» WHAT THE TASK ASKS:
Give back exactly the stretch of data below from the line holding "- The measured" through the line holding "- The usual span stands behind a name", both ends included, and leave the remaining lines out.

» DATASET RECORDS:
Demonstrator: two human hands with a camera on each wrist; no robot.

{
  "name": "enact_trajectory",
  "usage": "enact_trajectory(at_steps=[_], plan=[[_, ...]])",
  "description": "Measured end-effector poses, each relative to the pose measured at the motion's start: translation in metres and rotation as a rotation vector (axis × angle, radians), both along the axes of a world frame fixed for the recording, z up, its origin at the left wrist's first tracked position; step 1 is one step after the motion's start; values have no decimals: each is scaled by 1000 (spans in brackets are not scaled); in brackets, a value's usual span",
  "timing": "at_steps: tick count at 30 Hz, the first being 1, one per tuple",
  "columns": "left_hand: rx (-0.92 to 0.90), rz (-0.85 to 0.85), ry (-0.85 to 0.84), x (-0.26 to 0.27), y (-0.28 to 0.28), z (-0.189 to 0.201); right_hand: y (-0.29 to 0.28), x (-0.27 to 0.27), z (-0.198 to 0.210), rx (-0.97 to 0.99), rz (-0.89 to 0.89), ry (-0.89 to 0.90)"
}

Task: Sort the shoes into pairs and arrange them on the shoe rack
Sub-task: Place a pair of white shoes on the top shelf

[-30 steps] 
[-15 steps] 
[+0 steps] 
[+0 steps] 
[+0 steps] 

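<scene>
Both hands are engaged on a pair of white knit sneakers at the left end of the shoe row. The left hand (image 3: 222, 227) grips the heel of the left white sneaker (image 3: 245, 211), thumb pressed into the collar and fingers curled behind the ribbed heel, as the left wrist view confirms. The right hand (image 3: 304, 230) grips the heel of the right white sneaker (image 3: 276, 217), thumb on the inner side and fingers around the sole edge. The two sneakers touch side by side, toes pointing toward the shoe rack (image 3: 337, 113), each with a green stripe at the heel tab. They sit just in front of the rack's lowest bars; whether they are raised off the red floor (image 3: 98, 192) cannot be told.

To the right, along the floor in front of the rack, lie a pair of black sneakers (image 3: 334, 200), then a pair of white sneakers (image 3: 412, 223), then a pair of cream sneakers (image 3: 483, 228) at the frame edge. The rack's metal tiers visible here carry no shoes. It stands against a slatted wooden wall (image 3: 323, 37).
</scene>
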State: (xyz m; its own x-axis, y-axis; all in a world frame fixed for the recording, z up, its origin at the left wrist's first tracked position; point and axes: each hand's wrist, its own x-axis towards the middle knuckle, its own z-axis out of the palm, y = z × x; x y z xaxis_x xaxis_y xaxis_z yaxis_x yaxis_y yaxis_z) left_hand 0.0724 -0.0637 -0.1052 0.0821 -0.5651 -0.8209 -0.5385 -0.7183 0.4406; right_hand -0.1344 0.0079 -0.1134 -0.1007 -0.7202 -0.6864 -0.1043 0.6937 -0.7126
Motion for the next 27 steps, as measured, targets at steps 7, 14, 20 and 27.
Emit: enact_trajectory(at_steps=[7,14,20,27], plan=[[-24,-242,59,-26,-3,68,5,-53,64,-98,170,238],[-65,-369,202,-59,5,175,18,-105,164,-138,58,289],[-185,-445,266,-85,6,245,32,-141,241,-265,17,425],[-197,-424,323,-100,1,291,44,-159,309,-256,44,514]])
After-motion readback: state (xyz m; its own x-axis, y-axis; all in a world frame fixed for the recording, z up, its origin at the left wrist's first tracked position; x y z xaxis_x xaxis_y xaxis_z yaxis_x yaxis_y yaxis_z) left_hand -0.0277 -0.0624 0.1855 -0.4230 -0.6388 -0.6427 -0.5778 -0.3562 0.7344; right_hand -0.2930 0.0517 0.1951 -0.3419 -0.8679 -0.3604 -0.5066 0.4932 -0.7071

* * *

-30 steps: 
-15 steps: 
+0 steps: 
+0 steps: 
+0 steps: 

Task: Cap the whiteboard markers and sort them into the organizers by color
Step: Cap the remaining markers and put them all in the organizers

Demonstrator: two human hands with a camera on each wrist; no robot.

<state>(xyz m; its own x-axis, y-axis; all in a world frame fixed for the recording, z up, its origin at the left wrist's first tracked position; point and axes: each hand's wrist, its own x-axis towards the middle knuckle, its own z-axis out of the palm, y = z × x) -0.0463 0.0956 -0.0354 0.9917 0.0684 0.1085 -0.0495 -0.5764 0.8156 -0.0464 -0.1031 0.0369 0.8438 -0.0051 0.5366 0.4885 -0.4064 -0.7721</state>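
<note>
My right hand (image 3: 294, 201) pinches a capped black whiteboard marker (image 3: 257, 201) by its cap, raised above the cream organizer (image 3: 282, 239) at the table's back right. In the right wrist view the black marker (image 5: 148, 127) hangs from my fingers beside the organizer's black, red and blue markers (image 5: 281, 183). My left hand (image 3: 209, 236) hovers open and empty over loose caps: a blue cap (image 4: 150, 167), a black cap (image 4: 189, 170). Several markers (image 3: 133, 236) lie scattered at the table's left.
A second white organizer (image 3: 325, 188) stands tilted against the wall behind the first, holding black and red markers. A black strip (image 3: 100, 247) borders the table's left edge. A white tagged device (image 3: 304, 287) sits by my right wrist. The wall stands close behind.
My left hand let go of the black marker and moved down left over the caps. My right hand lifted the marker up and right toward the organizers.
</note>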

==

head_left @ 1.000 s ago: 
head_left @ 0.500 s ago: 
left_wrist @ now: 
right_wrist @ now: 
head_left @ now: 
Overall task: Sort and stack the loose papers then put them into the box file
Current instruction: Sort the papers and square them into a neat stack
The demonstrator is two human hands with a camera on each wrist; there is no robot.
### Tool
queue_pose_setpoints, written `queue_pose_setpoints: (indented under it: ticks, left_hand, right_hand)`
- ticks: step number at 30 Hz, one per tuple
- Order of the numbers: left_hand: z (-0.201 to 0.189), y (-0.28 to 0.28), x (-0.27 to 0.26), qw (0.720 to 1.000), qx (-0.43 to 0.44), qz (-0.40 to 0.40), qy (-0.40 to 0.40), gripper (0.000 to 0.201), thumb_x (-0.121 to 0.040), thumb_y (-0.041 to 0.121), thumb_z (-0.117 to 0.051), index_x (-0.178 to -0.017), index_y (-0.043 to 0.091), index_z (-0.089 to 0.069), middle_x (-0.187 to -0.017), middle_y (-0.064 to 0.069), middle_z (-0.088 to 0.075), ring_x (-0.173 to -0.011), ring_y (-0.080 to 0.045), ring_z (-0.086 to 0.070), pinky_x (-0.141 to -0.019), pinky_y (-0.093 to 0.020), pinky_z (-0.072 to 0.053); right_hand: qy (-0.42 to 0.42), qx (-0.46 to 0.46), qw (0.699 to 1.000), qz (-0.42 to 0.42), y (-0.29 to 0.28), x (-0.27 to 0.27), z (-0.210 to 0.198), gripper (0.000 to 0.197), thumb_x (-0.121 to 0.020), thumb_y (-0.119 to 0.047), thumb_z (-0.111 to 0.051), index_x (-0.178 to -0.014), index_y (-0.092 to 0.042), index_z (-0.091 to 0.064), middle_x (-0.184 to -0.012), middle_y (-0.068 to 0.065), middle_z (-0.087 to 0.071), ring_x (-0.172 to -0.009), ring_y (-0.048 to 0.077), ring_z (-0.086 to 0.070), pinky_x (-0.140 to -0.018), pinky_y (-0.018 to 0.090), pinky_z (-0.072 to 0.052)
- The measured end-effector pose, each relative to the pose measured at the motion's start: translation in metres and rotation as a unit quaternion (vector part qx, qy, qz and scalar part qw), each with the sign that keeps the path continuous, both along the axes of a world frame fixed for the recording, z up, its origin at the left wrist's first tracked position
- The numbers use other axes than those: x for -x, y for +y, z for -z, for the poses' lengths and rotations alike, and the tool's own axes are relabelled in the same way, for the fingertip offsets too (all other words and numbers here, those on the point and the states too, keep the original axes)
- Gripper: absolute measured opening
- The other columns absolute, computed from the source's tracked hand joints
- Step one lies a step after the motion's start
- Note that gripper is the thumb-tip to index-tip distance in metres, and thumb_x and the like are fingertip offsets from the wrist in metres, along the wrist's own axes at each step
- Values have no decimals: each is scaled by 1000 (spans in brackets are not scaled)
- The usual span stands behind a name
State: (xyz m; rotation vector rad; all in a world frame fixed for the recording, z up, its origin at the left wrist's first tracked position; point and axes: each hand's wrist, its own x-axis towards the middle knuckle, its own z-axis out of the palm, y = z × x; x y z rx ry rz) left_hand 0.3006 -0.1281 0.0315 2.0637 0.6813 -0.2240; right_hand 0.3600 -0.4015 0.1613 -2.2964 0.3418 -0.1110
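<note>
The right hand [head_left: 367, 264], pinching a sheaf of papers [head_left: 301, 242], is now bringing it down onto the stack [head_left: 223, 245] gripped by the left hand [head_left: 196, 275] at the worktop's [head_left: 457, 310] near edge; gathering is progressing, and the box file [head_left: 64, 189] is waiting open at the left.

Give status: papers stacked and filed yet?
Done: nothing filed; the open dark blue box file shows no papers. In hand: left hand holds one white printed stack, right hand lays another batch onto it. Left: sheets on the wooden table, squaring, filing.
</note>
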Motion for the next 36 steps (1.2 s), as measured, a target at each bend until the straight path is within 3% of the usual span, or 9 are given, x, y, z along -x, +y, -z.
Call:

» SOLUTION TO THE PROBLEM:
- The measured end-effector pose, each relative to the pose measured at the motion's start: translation in metres and rotation as a unit quaternion (vector part qx, qy, qz and scalar part qw), each with the sign that keeps the path continuous, both along the axes of a world frame fixed for the recording, z up, its origin at the left wrist's first tracked position
- The numbers use other axes than those: x for -x, y for +y, z for -z, for the poses' lengths and rotations alike, and the tool's own axes are relabelled in the same way, for the fingertip offsets too (all other words and numbers here, those on the point and the states too, keep the original axes)
- Gripper: absolute measured opening
- The other columns absolute, computed from the source's tracked hand joints
- Step one lies a step after the motion's start
- Note that gripper is the thumb-tip to index-tip distance in metres, and thumb_x and the like are fingertip offsets from the wrist in metres, along the wrist's own axes at each step
- Values have no decimals: each is scaled by 1000 (spans in brackets are not scaled)
- The usual span stands behind a name

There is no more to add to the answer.